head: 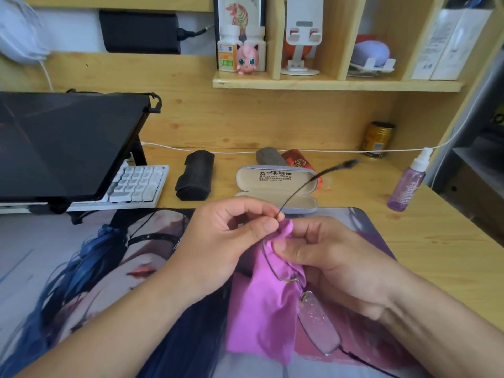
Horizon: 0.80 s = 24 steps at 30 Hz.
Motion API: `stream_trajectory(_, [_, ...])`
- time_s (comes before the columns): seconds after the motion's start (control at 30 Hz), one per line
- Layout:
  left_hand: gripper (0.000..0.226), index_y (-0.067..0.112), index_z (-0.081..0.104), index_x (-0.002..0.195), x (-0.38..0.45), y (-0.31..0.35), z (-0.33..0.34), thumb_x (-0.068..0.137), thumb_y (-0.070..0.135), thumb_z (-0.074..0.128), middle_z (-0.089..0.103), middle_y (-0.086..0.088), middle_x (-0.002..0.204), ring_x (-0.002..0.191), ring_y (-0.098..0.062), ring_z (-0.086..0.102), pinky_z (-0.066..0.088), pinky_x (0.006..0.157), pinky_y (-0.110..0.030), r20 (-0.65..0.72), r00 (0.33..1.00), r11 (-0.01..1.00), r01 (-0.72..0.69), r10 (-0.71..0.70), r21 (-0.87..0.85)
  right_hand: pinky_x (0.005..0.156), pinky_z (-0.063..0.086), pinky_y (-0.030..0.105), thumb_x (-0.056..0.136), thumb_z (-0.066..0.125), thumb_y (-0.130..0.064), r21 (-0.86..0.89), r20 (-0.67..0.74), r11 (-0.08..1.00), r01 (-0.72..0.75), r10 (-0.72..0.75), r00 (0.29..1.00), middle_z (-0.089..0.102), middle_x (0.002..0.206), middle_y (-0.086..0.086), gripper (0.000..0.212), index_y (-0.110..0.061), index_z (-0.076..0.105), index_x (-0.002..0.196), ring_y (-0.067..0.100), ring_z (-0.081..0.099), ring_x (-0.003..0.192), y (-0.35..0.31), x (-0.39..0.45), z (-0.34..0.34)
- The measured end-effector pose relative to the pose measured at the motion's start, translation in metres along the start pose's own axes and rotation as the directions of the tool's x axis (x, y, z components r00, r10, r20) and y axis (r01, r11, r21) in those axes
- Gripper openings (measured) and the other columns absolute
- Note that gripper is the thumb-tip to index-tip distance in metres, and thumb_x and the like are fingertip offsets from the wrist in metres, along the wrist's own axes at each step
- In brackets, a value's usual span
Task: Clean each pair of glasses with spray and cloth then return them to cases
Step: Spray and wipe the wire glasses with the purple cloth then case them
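Glasses: we see thin wire-rimmed glasses [317, 320] held above the printed mat [81, 268], one temple arm rising toward the open case, the near lens low at our right wrist.
Cloth: a purple cloth [259, 309] is wrapped over the far lens and hangs down between our hands.
Left grip: our left hand [218, 241] pinches the frame at the hinge, thumb and forefinger closed on the wire, other fingers curled.
Right grip: our right hand [332, 257] pinches the cloth-covered lens, thumb pressed on the fabric, fingers curled behind it.
Open case: a pale grey case [275, 186] lies open on the bench [409, 241] just beyond our hands; its lid lining carries printed Chinese characters and smaller lines we cannot read.
Other cases: a black case [195, 175] stands left of it; a grey one [268, 156] lies behind it.
Spray: a purple spray bottle [409, 184] with a white nozzle stands well to the right; its label is unreadable.
Behind: a gold can [377, 139] stands near the back wall.
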<state>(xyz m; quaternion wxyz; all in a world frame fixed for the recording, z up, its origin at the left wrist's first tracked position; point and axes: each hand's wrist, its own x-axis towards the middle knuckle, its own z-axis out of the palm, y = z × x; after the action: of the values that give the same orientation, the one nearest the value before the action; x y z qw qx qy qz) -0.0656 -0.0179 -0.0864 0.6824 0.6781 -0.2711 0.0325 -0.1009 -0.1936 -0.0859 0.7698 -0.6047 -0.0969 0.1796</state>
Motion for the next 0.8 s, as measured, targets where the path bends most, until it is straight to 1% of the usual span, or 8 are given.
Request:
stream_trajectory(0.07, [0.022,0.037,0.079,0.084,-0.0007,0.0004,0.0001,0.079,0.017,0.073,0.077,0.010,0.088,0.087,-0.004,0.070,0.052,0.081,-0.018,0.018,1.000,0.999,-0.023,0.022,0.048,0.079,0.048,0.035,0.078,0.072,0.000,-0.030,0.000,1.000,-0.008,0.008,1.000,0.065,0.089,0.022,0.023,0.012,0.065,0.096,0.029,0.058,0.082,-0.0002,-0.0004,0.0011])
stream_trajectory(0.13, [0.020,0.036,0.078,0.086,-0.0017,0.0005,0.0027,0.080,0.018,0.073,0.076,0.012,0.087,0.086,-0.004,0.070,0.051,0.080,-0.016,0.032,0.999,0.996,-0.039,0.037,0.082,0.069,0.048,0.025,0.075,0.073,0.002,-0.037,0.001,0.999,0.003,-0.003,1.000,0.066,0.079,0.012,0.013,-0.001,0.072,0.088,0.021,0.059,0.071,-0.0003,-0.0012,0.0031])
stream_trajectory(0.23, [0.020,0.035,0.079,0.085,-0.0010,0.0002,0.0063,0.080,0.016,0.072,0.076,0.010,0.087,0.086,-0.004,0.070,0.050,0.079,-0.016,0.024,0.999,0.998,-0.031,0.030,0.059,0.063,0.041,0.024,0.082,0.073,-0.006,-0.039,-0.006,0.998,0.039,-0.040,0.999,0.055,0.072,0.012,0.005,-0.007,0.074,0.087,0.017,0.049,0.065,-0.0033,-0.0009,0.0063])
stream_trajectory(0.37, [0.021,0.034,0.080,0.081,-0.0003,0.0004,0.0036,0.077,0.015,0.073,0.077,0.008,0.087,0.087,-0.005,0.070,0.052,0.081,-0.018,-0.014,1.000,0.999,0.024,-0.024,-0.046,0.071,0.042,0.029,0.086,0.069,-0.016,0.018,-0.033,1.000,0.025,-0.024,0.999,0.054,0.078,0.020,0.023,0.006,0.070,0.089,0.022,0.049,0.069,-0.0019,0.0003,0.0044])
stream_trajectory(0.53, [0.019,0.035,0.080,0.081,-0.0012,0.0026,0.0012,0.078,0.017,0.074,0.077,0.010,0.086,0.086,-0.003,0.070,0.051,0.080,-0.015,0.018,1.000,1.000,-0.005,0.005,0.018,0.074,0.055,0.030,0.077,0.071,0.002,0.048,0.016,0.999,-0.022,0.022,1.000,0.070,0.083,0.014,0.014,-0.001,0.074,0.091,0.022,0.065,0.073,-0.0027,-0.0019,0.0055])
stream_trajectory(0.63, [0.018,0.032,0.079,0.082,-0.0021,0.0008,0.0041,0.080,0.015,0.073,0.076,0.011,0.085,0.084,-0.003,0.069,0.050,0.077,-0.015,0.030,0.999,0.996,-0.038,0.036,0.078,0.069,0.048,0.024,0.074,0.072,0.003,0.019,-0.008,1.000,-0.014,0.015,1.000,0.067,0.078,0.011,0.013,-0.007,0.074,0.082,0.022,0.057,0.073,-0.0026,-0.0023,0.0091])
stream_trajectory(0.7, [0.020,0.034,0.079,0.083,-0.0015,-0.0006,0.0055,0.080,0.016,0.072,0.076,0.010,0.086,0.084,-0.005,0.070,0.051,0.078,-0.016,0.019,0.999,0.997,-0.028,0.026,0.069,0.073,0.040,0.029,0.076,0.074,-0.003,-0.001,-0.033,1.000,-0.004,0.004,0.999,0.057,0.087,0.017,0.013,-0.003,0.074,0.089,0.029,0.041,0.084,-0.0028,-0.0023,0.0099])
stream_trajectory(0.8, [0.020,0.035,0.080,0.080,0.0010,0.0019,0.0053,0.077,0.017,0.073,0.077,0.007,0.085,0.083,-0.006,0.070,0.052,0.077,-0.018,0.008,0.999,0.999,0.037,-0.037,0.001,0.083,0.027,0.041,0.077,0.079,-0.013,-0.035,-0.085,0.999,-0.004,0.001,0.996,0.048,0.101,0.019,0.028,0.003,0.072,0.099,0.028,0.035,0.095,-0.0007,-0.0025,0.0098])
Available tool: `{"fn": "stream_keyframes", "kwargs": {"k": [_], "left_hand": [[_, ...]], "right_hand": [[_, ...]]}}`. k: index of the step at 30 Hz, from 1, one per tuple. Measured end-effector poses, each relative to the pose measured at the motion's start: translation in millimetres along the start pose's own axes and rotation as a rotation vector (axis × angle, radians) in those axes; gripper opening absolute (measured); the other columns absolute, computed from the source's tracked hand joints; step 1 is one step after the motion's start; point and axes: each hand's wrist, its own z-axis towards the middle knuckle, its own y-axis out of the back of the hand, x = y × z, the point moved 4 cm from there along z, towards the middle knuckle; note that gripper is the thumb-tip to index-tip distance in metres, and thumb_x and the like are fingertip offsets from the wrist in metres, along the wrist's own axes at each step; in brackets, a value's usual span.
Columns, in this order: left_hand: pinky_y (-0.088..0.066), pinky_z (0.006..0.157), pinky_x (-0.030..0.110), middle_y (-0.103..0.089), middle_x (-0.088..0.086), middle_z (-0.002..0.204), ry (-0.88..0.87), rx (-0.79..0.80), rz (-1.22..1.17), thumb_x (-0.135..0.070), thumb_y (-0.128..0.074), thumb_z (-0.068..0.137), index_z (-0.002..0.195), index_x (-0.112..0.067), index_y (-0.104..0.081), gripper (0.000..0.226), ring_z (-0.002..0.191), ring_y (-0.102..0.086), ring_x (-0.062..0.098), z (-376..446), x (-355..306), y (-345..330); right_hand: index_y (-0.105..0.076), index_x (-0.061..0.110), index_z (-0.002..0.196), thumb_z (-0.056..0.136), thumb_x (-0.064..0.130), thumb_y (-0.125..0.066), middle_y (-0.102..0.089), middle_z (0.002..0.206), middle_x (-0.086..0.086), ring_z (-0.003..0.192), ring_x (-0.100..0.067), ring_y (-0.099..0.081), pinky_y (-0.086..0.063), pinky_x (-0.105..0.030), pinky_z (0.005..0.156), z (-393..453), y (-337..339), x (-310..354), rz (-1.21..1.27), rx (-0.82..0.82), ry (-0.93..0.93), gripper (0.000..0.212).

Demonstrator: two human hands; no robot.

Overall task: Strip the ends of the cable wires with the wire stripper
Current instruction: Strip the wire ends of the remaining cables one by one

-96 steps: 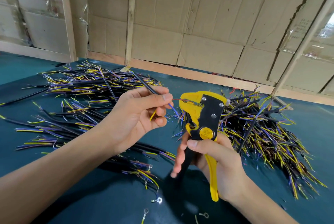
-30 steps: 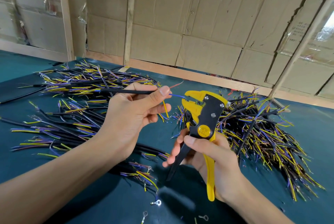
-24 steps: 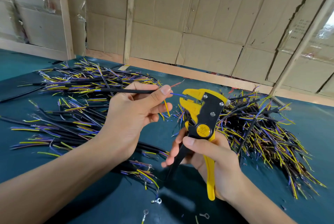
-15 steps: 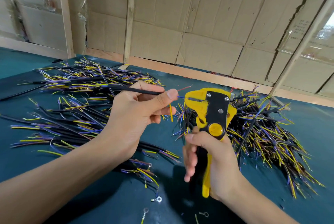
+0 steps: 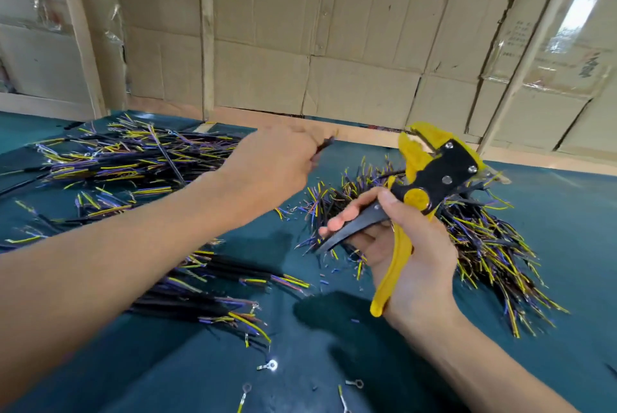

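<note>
The wire stripper (image 5: 424, 192) stands upright in the right hand (image 5: 405, 255), fingers curled round its handles. At ten o'clock from it, the blurred left hand (image 5: 277, 165) pinches a black cable (image 5: 322, 145) (stripper and cable apart).

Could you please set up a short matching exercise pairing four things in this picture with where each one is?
Things:
1. wire stripper
2. single black cable
3. ring terminal
4. cardboard wall

Places:
A. lying loose on the green mat, near edge
B. gripped in the right hand
C. behind the table
D. held by the left hand

Pairs: 1-B, 2-D, 3-A, 4-C
</note>
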Motion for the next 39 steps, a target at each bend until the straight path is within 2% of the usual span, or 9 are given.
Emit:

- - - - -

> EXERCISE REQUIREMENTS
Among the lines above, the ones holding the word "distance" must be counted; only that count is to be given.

> RESPONSE TO THE TASK
2